Source records

---------------

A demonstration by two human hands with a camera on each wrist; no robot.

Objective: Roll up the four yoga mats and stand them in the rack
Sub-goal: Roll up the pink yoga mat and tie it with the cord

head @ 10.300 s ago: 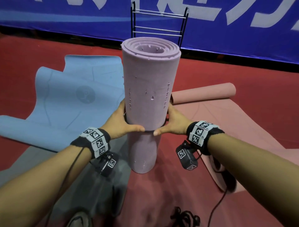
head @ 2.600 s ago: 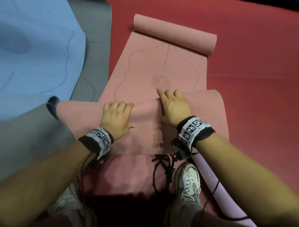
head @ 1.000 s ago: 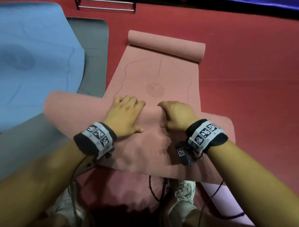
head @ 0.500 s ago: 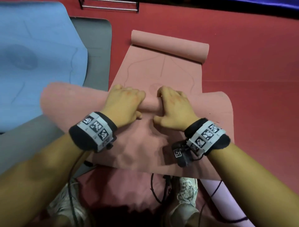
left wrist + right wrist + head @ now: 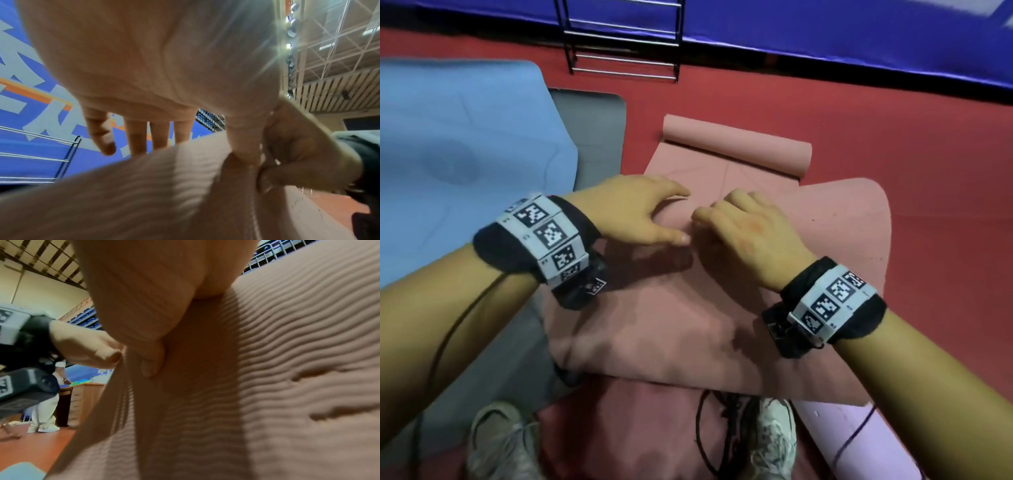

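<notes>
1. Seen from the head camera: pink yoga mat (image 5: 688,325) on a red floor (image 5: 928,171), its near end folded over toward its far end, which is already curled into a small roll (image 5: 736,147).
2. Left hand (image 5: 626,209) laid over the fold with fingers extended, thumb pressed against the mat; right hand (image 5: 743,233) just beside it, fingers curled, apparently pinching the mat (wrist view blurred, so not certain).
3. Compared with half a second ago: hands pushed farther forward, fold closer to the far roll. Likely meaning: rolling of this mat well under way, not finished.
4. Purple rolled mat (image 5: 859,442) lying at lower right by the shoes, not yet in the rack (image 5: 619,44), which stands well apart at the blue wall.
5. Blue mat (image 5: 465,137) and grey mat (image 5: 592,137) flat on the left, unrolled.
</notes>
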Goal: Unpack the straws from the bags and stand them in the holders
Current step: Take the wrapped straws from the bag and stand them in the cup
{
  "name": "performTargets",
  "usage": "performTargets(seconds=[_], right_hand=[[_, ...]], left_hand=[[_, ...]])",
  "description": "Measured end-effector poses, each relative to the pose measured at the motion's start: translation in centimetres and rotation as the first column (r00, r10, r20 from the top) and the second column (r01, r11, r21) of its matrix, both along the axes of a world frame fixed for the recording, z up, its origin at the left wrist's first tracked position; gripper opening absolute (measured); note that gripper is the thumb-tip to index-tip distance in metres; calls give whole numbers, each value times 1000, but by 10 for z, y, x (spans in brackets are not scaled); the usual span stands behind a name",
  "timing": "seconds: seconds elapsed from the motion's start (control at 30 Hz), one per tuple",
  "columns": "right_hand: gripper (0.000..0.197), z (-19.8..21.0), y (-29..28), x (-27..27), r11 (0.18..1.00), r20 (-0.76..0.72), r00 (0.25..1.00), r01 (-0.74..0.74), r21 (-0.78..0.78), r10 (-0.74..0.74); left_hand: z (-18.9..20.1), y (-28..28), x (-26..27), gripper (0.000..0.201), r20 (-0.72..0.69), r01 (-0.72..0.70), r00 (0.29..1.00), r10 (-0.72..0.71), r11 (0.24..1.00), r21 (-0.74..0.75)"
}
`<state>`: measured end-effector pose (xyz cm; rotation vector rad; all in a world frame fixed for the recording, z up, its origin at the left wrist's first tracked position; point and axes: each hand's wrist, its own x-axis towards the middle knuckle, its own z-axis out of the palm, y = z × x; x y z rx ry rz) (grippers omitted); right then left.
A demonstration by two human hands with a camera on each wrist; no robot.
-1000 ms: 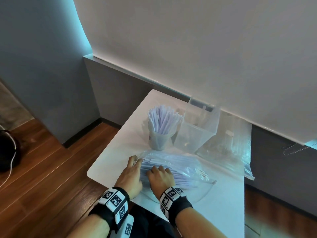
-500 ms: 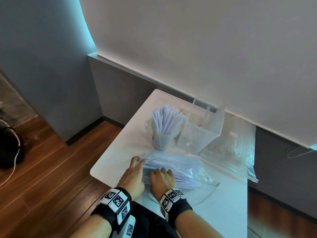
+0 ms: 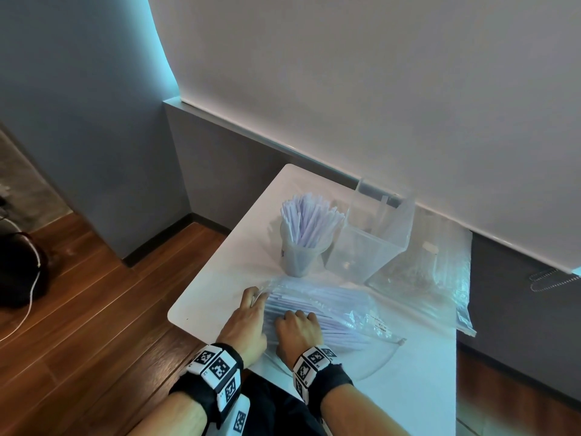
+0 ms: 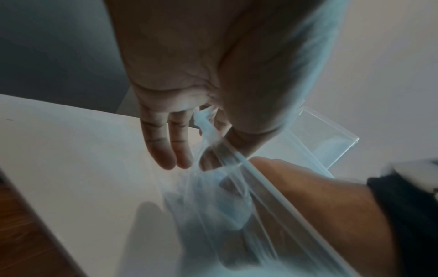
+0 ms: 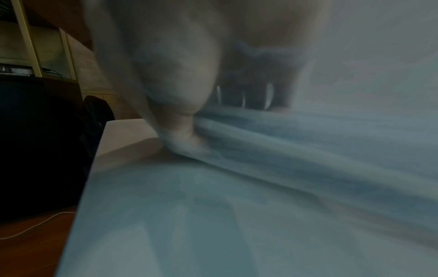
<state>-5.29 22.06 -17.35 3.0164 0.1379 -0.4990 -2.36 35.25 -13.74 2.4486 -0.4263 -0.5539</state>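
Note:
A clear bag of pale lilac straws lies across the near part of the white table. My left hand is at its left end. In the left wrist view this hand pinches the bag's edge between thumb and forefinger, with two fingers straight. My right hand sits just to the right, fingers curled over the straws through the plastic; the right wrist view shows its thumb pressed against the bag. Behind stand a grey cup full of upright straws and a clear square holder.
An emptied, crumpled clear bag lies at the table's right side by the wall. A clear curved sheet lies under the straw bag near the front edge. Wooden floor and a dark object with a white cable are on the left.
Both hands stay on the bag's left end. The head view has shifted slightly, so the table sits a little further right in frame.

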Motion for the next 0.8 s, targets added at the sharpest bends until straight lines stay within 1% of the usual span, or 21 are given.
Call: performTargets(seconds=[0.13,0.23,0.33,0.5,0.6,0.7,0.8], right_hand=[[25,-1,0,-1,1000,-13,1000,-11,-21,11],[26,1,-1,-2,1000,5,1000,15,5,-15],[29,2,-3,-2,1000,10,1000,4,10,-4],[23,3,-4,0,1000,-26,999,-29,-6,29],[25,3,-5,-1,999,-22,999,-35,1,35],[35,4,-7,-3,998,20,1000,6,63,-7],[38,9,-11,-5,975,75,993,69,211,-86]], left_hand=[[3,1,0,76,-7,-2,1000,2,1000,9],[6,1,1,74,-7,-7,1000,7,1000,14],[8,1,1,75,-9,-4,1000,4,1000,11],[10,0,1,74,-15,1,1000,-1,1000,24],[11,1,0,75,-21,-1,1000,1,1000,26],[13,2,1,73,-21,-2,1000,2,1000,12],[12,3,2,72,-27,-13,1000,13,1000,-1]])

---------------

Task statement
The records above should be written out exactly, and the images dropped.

Solution
A demonstration by two human hands with a camera on each wrist; no robot.

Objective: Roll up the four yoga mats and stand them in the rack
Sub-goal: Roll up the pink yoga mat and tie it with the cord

head @ 10.300 s ago: 
head @ 2.600 s ago: 
head @ 1.000 s ago: 
head @ 0.500 s ago: 
left wrist + right wrist + head @ now: 

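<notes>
1. Seen from the head camera: pink yoga mat (image 5: 688,325) on a red floor (image 5: 928,171), its near end folded over toward its far end, which is already curled into a small roll (image 5: 736,147).
2. Left hand (image 5: 626,209) laid over the fold with fingers extended, thumb pressed against the mat; right hand (image 5: 743,233) just beside it, fingers curled, apparently pinching the mat (wrist view blurred, so not certain).
3. Compared with half a second ago: hands pushed farther forward, fold closer to the far roll. Likely meaning: rolling of this mat well under way, not finished.
4. Purple rolled mat (image 5: 859,442) lying at lower right by the shoes, not yet in the rack (image 5: 619,44), which stands well apart at the blue wall.
5. Blue mat (image 5: 465,137) and grey mat (image 5: 592,137) flat on the left, unrolled.
</notes>
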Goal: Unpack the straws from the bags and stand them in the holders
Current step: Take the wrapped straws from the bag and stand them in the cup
{
  "name": "performTargets",
  "usage": "performTargets(seconds=[_], right_hand=[[_, ...]], left_hand=[[_, ...]])",
  "description": "Measured end-effector poses, each relative to the pose measured at the motion's start: translation in centimetres and rotation as the first column (r00, r10, r20 from the top) and the second column (r01, r11, r21) of its matrix, both along the axes of a world frame fixed for the recording, z up, its origin at the left wrist's first tracked position; gripper opening absolute (measured); note that gripper is the thumb-tip to index-tip distance in metres; calls give whole numbers, each value times 1000, but by 10 for z, y, x (spans in brackets are not scaled); the usual span stands behind a name",
  "timing": "seconds: seconds elapsed from the motion's start (control at 30 Hz), one per tuple",
  "columns": "right_hand: gripper (0.000..0.197), z (-19.8..21.0), y (-29..28), x (-27..27), r11 (0.18..1.00), r20 (-0.76..0.72), r00 (0.25..1.00), r01 (-0.74..0.74), r21 (-0.78..0.78), r10 (-0.74..0.74); left_hand: z (-18.9..20.1), y (-28..28), x (-26..27), gripper (0.000..0.201), r20 (-0.72..0.69), r01 (-0.72..0.70), r00 (0.29..1.00), r10 (-0.72..0.71), r11 (0.24..1.00), r21 (-0.74..0.75)"
}
`<state>`: measured end-effector pose (xyz cm; rotation vector rad; all in a world frame fixed for the recording, z up, its origin at the left wrist's first tracked position; point and axes: each hand's wrist, its own x-axis towards the middle knuckle, its own z-axis out of the palm, y = z × x; x y z rx ry rz) (grippers omitted); right then left.
A demonstration by two human hands with a camera on each wrist; no robot.
-1000 ms: 
-500 ms: 
+0 ms: 
+0 ms: 
+0 ms: 
<state>-5.29 22.06 -17.35 3.0164 0.1379 -0.4990 -2.36 35.25 -13.74 2.4486 -0.4263 -0.5539</state>
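Note:
A clear bag of pale lilac straws lies across the near part of the white table. My left hand is at its left end. In the left wrist view this hand pinches the bag's edge between thumb and forefinger, with two fingers straight. My right hand sits just to the right, fingers curled over the straws through the plastic; the right wrist view shows its thumb pressed against the bag. Behind stand a grey cup full of upright straws and a clear square holder.
An emptied, crumpled clear bag lies at the table's right side by the wall. A clear curved sheet lies under the straw bag near the front edge. Wooden floor and a dark object with a white cable are on the left.
Both hands stay on the bag's left end. The head view has shifted slightly, so the table sits a little further right in frame.
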
Motion for the next 0.8 s, targets added at the sharpest bends until straight lines stay within 1% of the usual span, or 21 are given.
Call: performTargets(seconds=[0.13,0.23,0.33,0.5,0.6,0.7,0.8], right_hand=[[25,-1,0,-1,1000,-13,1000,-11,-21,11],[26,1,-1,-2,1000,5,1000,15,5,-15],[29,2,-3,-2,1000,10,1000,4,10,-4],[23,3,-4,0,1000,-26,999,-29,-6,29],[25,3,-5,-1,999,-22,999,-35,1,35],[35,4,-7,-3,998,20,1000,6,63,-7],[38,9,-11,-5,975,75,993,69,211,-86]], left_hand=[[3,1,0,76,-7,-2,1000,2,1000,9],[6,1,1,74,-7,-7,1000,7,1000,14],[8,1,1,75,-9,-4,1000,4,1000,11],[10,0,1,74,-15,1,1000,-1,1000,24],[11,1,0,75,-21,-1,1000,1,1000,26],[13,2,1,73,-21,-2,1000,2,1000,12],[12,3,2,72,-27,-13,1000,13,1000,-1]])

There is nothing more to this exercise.